Previous research on large-vocabulary automatic speech recognition (ASR)
has mainly concentrated on European and Asian languages. Other language
groups have been explored to a lesser extent, for instance Semitic
languages like Hebrew and Arabic. These languages possess certain
characteristics which present problems for standard ASR systems. For
example, their written representation does not contain most of the vowels
present in the spoken form, which makes it difficult to utilize textual
training data. Furthermore, they have a complex morphological structure,
which is characterized not only by a high degree of affixation but also by
the interleaving of vowel and consonant patterns (so-called
"non-concatenative morphology"). This leads to a large number of possible
word forms, which complicates the robust estimation of statistical
language models.
In this workshop group we aim to develop new modeling approaches to
address these and related problems, and to apply them to the task of
conversational Arabic speech recognition. We will develop and evaluate a
multi-linear language model, which decomposes the task of predicting a
given word form into predicting more basic morphological patterns and
roots.

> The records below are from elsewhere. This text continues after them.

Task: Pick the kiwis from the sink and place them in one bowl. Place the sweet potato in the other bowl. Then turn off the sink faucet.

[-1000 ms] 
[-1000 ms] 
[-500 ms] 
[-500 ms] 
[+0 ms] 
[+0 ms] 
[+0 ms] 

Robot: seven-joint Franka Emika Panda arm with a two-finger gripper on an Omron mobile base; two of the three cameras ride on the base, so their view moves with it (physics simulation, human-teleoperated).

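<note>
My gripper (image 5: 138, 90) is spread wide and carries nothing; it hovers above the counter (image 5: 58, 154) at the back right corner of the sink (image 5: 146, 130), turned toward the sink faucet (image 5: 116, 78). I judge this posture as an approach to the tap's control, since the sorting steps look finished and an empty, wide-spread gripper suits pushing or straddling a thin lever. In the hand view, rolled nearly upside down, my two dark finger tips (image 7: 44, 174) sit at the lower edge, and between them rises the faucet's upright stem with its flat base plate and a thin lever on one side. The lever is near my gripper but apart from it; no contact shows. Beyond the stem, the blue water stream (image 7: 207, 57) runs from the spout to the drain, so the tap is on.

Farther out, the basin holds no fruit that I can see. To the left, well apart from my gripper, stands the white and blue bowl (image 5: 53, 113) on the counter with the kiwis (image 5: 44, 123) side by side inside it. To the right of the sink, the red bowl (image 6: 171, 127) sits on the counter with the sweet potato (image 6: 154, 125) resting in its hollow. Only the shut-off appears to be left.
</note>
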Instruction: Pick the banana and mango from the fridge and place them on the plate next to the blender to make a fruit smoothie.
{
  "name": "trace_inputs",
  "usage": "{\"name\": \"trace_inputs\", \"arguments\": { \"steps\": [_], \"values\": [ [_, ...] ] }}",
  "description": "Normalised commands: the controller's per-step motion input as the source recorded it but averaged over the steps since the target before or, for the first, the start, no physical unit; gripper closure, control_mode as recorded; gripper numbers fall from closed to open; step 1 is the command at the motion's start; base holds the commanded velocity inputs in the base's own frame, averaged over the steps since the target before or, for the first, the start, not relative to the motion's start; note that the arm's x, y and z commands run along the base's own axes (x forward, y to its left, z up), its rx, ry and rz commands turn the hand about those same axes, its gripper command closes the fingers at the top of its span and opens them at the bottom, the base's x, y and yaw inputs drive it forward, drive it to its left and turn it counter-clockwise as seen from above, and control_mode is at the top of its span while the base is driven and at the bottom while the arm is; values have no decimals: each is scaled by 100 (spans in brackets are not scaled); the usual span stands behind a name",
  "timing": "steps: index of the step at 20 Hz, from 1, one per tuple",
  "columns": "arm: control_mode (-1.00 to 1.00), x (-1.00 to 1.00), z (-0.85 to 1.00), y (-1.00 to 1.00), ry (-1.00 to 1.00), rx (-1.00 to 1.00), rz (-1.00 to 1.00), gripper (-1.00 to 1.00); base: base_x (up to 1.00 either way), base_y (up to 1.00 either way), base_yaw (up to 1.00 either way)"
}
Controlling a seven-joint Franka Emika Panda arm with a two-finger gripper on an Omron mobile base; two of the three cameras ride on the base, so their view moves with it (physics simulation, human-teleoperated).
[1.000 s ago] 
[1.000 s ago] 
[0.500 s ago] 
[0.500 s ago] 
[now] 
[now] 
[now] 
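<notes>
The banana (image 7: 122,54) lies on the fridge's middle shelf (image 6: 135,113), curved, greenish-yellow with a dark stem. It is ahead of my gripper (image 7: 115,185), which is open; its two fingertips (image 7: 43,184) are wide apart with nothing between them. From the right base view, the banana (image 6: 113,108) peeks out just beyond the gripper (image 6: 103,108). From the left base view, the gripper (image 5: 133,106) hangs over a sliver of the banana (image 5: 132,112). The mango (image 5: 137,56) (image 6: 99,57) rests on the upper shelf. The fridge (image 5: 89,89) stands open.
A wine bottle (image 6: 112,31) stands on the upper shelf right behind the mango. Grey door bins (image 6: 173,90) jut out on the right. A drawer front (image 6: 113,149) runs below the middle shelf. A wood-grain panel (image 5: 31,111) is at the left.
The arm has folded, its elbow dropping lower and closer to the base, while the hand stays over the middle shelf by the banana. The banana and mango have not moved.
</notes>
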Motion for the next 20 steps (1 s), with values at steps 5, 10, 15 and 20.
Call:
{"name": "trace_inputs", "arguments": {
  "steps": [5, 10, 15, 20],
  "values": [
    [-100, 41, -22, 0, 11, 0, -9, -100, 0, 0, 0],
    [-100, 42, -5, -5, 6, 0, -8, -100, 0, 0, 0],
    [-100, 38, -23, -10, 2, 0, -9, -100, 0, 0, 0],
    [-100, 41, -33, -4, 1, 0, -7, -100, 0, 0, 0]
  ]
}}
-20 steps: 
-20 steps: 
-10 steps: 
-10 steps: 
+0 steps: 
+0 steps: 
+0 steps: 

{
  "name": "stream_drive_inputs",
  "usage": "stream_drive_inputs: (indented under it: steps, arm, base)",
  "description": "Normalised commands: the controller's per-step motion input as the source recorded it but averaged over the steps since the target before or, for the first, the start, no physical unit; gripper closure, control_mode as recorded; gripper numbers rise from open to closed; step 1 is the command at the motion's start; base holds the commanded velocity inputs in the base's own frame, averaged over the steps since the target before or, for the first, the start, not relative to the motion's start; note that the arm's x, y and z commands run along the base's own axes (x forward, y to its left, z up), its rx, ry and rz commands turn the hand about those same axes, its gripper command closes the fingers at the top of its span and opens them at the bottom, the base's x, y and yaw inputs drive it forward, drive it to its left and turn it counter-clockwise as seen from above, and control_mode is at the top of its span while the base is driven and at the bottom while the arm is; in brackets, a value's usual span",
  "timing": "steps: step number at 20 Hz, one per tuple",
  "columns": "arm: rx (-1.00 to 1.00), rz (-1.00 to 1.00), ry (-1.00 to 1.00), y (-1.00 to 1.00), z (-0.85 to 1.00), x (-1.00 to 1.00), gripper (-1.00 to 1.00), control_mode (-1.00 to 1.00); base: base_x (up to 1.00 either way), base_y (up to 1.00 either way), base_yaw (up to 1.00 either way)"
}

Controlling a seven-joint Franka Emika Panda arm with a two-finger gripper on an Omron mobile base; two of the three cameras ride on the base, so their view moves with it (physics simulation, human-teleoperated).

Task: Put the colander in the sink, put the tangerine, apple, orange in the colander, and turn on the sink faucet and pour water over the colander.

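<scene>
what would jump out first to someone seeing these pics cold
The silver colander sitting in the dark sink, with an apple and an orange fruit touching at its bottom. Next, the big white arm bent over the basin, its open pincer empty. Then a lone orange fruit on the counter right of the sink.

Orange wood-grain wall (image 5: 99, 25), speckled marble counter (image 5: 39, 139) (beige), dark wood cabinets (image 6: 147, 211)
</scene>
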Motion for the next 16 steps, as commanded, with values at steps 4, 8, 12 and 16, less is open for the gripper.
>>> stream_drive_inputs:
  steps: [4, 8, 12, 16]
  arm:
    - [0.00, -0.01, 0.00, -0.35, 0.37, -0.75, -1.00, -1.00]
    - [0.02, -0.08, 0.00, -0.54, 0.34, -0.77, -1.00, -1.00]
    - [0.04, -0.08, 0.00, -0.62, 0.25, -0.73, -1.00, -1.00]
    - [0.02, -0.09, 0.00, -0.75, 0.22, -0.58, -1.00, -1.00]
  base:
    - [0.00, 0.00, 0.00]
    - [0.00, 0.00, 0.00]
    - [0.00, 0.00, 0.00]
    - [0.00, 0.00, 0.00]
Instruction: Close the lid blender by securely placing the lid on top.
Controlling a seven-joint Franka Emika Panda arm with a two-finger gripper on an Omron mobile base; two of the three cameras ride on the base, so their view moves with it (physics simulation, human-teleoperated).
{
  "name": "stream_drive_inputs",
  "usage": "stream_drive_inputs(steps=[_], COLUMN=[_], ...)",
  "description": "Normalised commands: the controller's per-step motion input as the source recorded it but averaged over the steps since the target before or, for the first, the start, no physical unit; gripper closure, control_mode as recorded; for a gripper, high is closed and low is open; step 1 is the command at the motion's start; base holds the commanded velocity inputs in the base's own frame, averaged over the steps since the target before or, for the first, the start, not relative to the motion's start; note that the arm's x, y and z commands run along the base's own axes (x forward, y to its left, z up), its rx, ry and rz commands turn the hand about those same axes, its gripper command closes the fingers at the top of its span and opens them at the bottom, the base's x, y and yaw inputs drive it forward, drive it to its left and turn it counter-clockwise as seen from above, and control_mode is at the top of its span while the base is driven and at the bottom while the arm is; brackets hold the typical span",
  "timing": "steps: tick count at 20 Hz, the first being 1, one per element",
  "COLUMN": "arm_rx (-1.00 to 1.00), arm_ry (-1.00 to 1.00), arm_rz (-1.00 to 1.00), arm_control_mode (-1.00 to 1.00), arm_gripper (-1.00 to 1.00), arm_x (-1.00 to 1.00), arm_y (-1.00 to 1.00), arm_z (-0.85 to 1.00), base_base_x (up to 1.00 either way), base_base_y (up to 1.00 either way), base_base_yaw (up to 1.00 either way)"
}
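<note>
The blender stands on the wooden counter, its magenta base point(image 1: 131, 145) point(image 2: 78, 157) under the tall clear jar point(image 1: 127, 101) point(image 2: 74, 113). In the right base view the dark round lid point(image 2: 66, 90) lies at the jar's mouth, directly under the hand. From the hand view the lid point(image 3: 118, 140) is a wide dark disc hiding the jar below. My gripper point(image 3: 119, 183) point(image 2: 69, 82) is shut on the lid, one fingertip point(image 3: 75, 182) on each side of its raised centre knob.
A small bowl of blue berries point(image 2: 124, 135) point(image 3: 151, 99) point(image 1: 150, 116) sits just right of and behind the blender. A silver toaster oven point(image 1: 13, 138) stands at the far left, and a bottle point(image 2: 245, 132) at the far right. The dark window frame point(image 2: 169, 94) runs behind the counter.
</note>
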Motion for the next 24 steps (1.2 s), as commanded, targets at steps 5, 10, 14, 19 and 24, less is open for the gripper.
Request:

Such a language model can be combined with a similarly decomposed
acoustic model, which necessitates new decoding techniques based on
modeling statistical dependencies between loosely coupled information
streams. Since one pervading issue in language processing is the tradeoff
between language-specific and language-independent methods, we will also
pursue an alternative control approach which relies on the capabilities of
existing, language-independent recognition technology. Under this
approach no mophological analysis will be performed and all word forms
will be treated as basic vocabulary units. Furthermore, acoustic model
topologies will be used which specify short vowels as optional rather than
obligatory elements, in order to facilitate the use of text documents as
language model training data. Finally, we will investigate the
possibility of using large, generally available text and audio sources to
improve the accuracy of conversational Arabic speech recognition.
|